=== Section Start ===
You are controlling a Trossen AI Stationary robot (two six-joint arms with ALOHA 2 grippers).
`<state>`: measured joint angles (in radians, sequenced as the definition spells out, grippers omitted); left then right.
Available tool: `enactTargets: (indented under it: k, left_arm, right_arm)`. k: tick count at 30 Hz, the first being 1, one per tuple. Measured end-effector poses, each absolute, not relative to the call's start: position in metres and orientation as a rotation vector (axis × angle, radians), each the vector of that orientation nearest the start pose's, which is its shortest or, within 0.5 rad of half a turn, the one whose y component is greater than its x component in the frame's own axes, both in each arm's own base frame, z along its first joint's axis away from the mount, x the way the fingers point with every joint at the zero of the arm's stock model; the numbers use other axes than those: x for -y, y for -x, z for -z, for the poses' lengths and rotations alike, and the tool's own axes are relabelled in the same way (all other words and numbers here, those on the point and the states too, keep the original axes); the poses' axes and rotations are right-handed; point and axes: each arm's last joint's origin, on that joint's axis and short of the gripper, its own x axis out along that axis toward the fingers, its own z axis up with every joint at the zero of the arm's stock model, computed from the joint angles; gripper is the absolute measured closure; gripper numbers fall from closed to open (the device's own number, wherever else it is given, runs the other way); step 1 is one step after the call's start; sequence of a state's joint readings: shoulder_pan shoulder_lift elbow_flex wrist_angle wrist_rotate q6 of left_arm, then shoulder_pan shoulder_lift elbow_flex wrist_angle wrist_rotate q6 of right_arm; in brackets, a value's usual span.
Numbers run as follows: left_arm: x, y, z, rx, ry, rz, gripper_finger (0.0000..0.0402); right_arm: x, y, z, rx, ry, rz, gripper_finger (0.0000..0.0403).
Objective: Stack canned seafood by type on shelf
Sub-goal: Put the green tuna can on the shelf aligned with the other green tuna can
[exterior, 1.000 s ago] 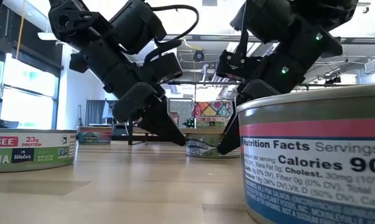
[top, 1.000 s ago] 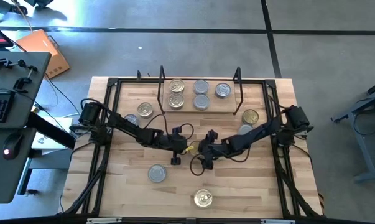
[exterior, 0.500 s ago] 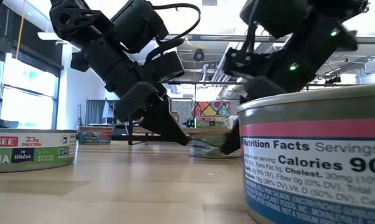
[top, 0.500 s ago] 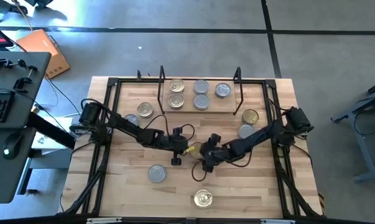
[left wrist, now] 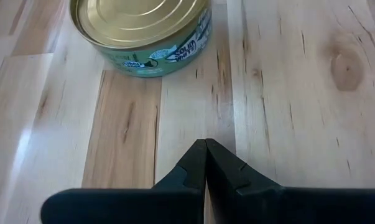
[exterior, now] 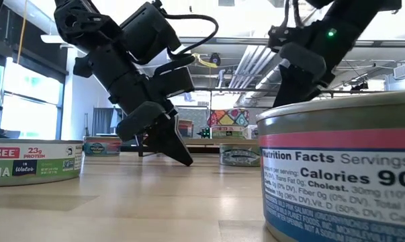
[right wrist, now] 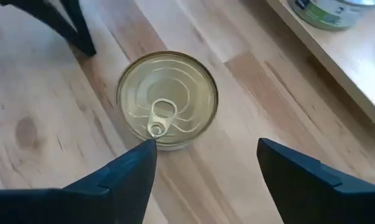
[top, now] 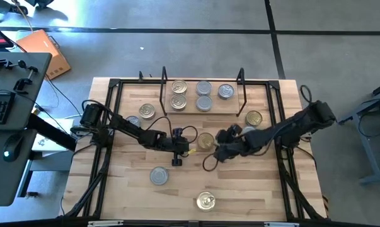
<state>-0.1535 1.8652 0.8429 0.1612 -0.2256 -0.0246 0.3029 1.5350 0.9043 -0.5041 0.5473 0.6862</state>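
A gold-lidded can (top: 205, 140) (right wrist: 167, 99) with a pull tab stands on the table's middle. My right gripper (right wrist: 206, 158) (top: 218, 150) hangs open above it on its right side, one finger at each side, clear of it. My left gripper (left wrist: 206, 155) (top: 188, 150) is shut, its tips low over the wood just left of that can (left wrist: 143, 31). The shelf (top: 230, 108) at the far edge carries two gold-lidded cans (top: 179, 94) and three silver-lidded ones (top: 204, 94), all standing on the board.
Loose cans stand on the table: gold (top: 147, 111) and silver (top: 133, 122) at the far left, gold (top: 254, 118) at the far right, silver (top: 159, 176) at the near left, gold (top: 206, 201) at the near edge. A black frame (top: 114, 85) rims the table.
My right gripper has risen and drawn back toward the table's right edge, rolling as it went. The gold-lidded can in the middle, earlier hidden under the two grippers in the high view, now stands uncovered. My left gripper has stayed in place, shut.
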Motion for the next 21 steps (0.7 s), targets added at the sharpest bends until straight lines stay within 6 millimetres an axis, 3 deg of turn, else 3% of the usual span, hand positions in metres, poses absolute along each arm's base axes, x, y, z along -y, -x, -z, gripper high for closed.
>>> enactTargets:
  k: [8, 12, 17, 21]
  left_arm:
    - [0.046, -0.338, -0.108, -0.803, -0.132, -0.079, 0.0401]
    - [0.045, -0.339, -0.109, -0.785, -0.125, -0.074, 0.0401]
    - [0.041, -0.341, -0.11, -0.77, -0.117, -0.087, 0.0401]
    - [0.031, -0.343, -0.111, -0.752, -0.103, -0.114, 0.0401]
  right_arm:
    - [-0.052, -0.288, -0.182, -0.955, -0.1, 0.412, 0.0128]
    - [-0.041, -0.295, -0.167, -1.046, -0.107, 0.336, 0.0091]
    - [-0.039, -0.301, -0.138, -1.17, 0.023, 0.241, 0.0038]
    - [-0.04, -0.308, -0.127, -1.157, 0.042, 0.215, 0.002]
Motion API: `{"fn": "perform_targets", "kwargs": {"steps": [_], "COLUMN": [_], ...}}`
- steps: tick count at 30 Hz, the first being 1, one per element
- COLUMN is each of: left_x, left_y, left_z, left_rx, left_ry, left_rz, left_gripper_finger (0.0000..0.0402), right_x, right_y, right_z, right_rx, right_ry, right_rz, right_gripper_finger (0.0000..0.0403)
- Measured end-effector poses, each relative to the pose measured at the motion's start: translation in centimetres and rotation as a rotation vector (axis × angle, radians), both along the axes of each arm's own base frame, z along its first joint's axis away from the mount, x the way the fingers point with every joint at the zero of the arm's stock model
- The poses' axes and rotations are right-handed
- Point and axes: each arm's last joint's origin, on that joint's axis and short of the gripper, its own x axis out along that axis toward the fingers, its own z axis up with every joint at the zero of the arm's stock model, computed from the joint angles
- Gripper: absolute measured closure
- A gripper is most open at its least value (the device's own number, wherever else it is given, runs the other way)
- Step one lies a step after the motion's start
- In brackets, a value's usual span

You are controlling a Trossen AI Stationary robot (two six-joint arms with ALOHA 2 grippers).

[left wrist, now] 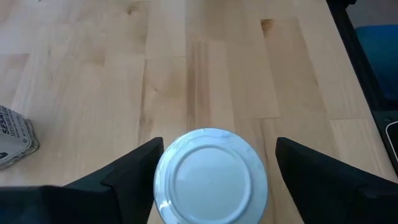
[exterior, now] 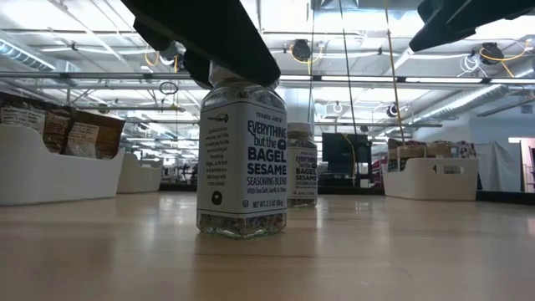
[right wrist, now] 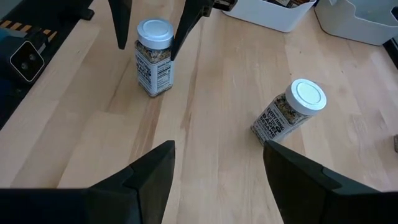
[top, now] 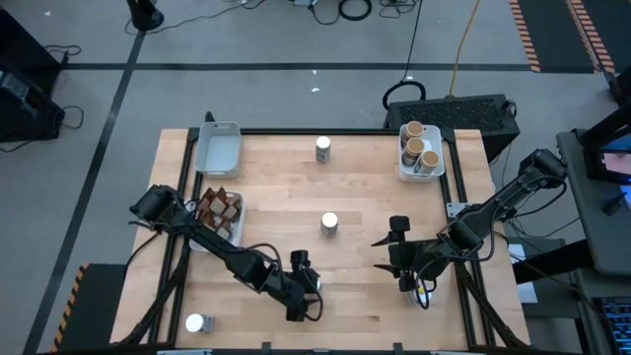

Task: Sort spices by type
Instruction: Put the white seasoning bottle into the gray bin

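Four white-lidded jars stand loose on the table (top: 375,187). One of them, the jar (left wrist: 210,175) at the lower centre of the high view, sits upright between the fingers of the left gripper (left wrist: 217,148). The fingers stand wide, one on each side of the lid. One is nearly at the lid's edge and the other stands clear of it. No grip is made. The right gripper (right wrist: 219,147) hangs at the lower right of the high view, fingers apart and empty.

Faults to expect:
- Off-centre closing. The nearer finger would meet the jar first and could push or tip it before the other finger arrives.
- Grip on the lid only. The smooth round lid could slip out on the lift.
- Arm clash. The two grippers work near each other along the lower edge.

The jar most likely belongs in the empty tray (top: 219,154) at the upper left. Brown packets (top: 219,211) fill the tray at the left, and cork-topped jars (top: 419,148) fill the tray at the upper right.

Surface: pale wood planks, flat and bare between items. Room: grey floor with cables, ceiling lights and beams in the low view.
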Motion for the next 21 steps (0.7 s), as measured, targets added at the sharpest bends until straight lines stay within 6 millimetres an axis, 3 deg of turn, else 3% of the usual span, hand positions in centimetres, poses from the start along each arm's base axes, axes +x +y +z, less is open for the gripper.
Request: {"fn": "perform_targets", "kwargs": {"steps": [10, 15, 21], "left_x": [0.3, 0.9, 1.9], "left_y": [0.5, 1.0, 1.5], "left_z": [0.0, 0.6, 3.1], "left_rx": [-0.012, -0.066, -0.097], "left_ry": [0.000, 0.003, -0.042], "left_rz": [0.014, 0.049, 0.060], "left_gripper_finger": [0.0191, 0.0193, 0.0193], "right_x": [0.0, 0.0, 0.0], "right_y": [0.0, 0.0, 0.0], "right_z": [0.0, 0.0, 0.0], "right_rx": [0.000, 0.000, 0.000], "right_ry": [0.000, 0.000, 0.000], "right_rz": [0.000, 0.000, 0.000], "right_gripper_finger": [0.0177, 0.0177, 0.0177]}}
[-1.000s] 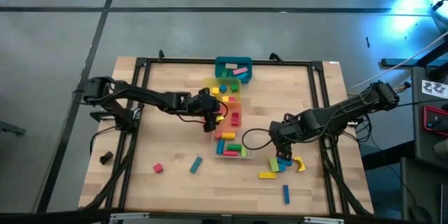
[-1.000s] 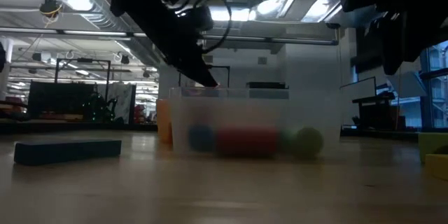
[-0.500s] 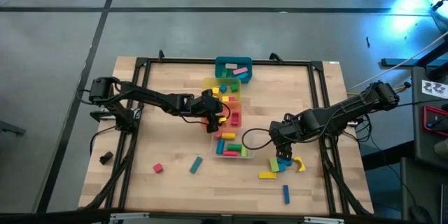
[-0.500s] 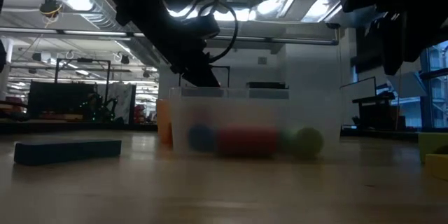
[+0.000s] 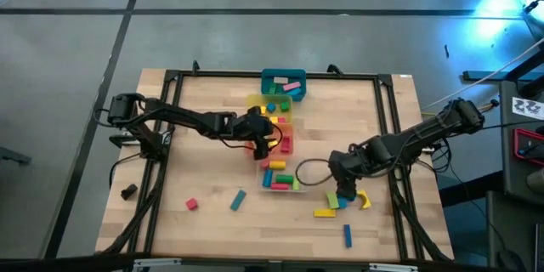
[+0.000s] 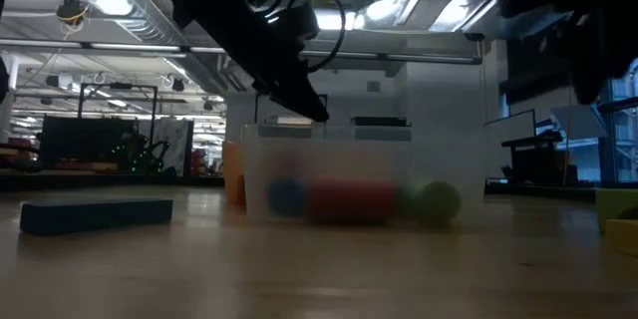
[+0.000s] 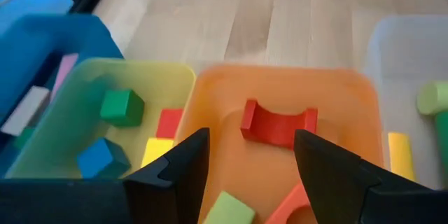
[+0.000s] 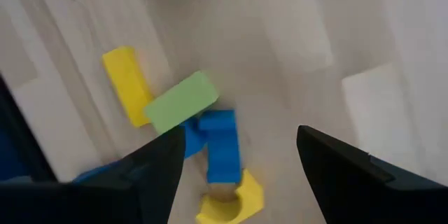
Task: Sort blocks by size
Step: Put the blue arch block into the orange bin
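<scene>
**Blocks on a wooden table in a large hall**

The table [image 5: 212, 106] has a light wooden top with a dark metal frame around its edge, and it stands on a grey floor [image 5: 255, 17] with dark lines. The low view shows a big hall behind it, with ceiling lamps, pipes and dark machines. No brand, label or readable writing shows.

Four bins stand in a row at the middle: a teal bin [image 5: 283, 76], a yellow bin [image 5: 255, 102], an orange bin [image 5: 287, 132] and a clear bin [image 5: 299, 189]. Blocks of many colours lie inside them. A red arch block [image 7: 278, 124] lies in the orange bin.

The left gripper [image 7: 250, 161] hangs above the orange bin with its jaws apart and nothing between them. The right gripper [image 8: 238, 155] is also wide open and empty, above a small heap of blocks [image 5: 344, 201] on the table beside the clear bin. A red cube [image 5: 192, 204], a teal bar [image 5: 238, 200] and a blue bar [image 5: 347, 235] lie alone near the front edge.
</scene>
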Controlling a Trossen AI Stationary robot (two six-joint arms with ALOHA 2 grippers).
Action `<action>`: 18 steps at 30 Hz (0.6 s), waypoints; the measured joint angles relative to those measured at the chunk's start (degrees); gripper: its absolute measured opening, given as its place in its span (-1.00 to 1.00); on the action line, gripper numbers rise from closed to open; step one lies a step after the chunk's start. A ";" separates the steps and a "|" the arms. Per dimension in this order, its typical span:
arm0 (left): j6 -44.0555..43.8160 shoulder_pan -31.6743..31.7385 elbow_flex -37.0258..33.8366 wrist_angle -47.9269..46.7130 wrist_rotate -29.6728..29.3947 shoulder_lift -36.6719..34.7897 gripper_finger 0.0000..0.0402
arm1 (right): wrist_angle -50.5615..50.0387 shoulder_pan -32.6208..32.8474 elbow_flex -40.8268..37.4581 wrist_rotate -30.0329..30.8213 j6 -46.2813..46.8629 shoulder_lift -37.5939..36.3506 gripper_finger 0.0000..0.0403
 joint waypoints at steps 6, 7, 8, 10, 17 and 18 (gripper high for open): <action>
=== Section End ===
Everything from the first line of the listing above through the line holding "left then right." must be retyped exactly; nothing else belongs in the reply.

**Reply to the exercise**:
You are controlling a Trossen AI Stationary robot (two six-joint arms with ALOHA 2 grippers).
`<state>`: measured joint angles (in radians, sequenced as the definition spells out, grippers omitted); left then right.

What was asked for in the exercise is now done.